Instructions for the task: Pictures aside, return every line below exactly as written.
+++ The data +++
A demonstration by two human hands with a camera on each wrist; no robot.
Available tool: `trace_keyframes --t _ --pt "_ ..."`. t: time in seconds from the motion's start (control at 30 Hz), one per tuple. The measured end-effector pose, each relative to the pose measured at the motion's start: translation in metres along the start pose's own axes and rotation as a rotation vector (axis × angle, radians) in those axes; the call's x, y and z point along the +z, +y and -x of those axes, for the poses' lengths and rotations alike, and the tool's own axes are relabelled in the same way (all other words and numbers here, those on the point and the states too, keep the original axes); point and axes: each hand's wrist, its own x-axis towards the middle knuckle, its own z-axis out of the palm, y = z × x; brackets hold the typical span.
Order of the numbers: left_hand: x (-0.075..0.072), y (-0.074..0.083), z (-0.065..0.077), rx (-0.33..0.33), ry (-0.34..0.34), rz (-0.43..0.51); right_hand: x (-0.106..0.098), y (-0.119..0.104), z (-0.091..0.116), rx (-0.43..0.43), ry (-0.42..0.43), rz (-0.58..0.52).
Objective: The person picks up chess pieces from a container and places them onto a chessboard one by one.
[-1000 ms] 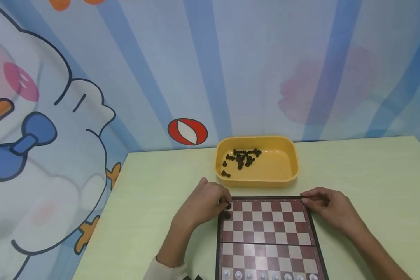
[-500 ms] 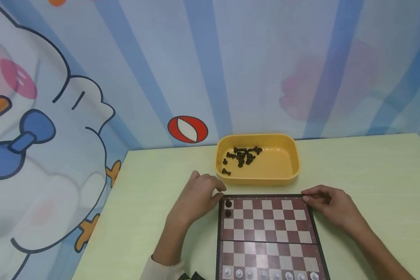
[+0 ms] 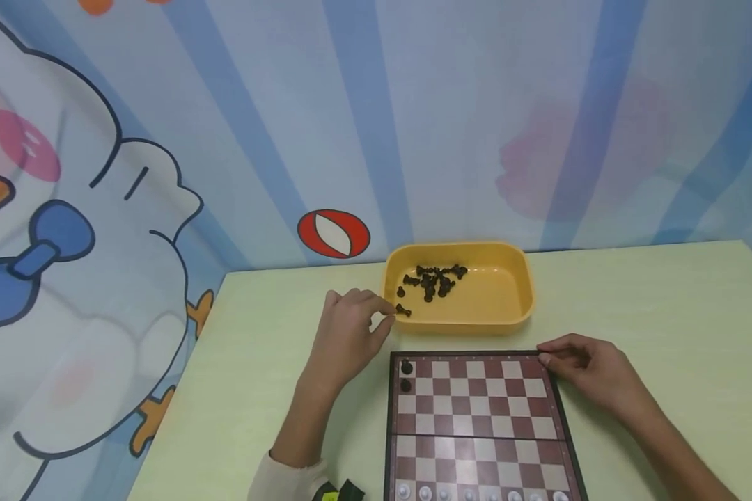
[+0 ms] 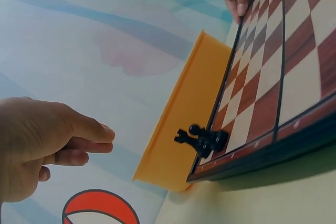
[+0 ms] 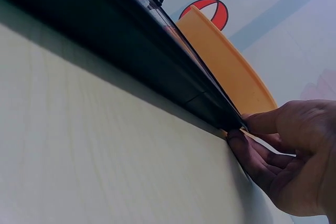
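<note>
My left hand (image 3: 351,337) hovers at the left front rim of the yellow tray (image 3: 476,325), thumb and forefinger bent toward each other. Nothing sits between those fingers in the left wrist view. Overlapping the fingertips in the head view, a black chess piece (image 3: 404,310) lies inside the tray. My right hand (image 3: 592,369) pinches the far right corner of the chessboard (image 3: 476,403), thumb and fingers on its edge (image 5: 231,121). A black rook (image 4: 187,141) and a black pawn (image 4: 211,136) stand upright on the board's far left corner squares.
Several black chess pieces (image 3: 435,282) lie heaped in the tray's left half. White pieces (image 3: 470,495) stand in a row along the board's near part. The pale table (image 3: 664,299) meets a cartoon-printed backdrop (image 3: 451,125) behind the tray.
My left hand has let go of the rook at the board's far left corner and moved away from me to the tray's left rim. My right hand has stayed on the corner.
</note>
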Motion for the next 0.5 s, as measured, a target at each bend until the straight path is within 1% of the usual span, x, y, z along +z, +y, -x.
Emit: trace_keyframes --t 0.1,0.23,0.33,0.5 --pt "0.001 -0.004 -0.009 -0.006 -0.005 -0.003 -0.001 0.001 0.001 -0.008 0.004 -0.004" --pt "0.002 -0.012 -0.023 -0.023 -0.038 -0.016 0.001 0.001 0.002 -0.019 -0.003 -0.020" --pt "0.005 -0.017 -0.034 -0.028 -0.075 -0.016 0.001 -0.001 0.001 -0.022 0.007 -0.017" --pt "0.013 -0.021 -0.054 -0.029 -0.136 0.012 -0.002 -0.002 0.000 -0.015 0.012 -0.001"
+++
Output of the task:
A demonstration by two human hands with a camera on each wrist; no robot.
Available tool: `trace_keyframes --t _ --pt "_ ..."`. t: time in seconds from the motion's start (control at 30 Hz), one per tuple. The measured end-effector pose, each relative to the pose measured at the motion's start: translation in metres along the start pose's own axes and rotation as a rotation vector (axis × angle, radians) in those axes; the call's x, y and z point along the +z, +y and -x of those axes, for the poses' lengths and rotations alike, and the tool's own axes are relabelled in the same way (all other words and numbers here, those on the point and the states too, keep the original axes); point and axes: each hand's wrist, its own x-axis towards the middle knuckle, its own z-axis out of the palm, y = z × x; brackets hold the typical span.
Order of the numbers: left_hand: x (-0.075..0.072), y (-0.074..0.083), z (-0.065..0.077), rx (-0.33..0.33), ry (-0.34..0.34), rz (-0.43..0.51); right_hand: x (-0.106..0.098), y (-0.119..0.104), z (-0.091..0.116), rx (-0.43..0.43), ry (-0.42..0.43), rz (-0.58..0.52).
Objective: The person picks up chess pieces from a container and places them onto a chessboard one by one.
[-1000 ms] 
[-500 ms] 
[+0 ms] 
[+0 ms] 
[+0 ms] 
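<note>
My left hand (image 3: 351,337) hovers at the left front rim of the yellow tray (image 3: 476,325), thumb and forefinger bent toward each other. Nothing sits between those fingers in the left wrist view. Overlapping the fingertips in the head view, a black chess piece (image 3: 404,310) lies inside the tray. My right hand (image 3: 592,369) pinches the far right corner of the chessboard (image 3: 476,403), thumb and fingers on its edge (image 5: 231,121). A black rook (image 4: 187,141) and a black pawn (image 4: 211,136) stand upright on the board's far left corner squares.
Several black chess pieces (image 3: 435,282) lie heaped in the tray's left half. White pieces (image 3: 470,495) stand in a row along the board's near part. The pale table (image 3: 664,299) meets a cartoon-printed backdrop (image 3: 451,125) behind the tray.
My left hand has let go of the rook at the board's far left corner and moved away from me to the tray's left rim. My right hand has stayed on the corner.
</note>
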Motion for the next 0.5 s, as measured, a target at each bend until the straight path is within 1% of the usual span, x, y, z along +z, +y, -x.
Emit: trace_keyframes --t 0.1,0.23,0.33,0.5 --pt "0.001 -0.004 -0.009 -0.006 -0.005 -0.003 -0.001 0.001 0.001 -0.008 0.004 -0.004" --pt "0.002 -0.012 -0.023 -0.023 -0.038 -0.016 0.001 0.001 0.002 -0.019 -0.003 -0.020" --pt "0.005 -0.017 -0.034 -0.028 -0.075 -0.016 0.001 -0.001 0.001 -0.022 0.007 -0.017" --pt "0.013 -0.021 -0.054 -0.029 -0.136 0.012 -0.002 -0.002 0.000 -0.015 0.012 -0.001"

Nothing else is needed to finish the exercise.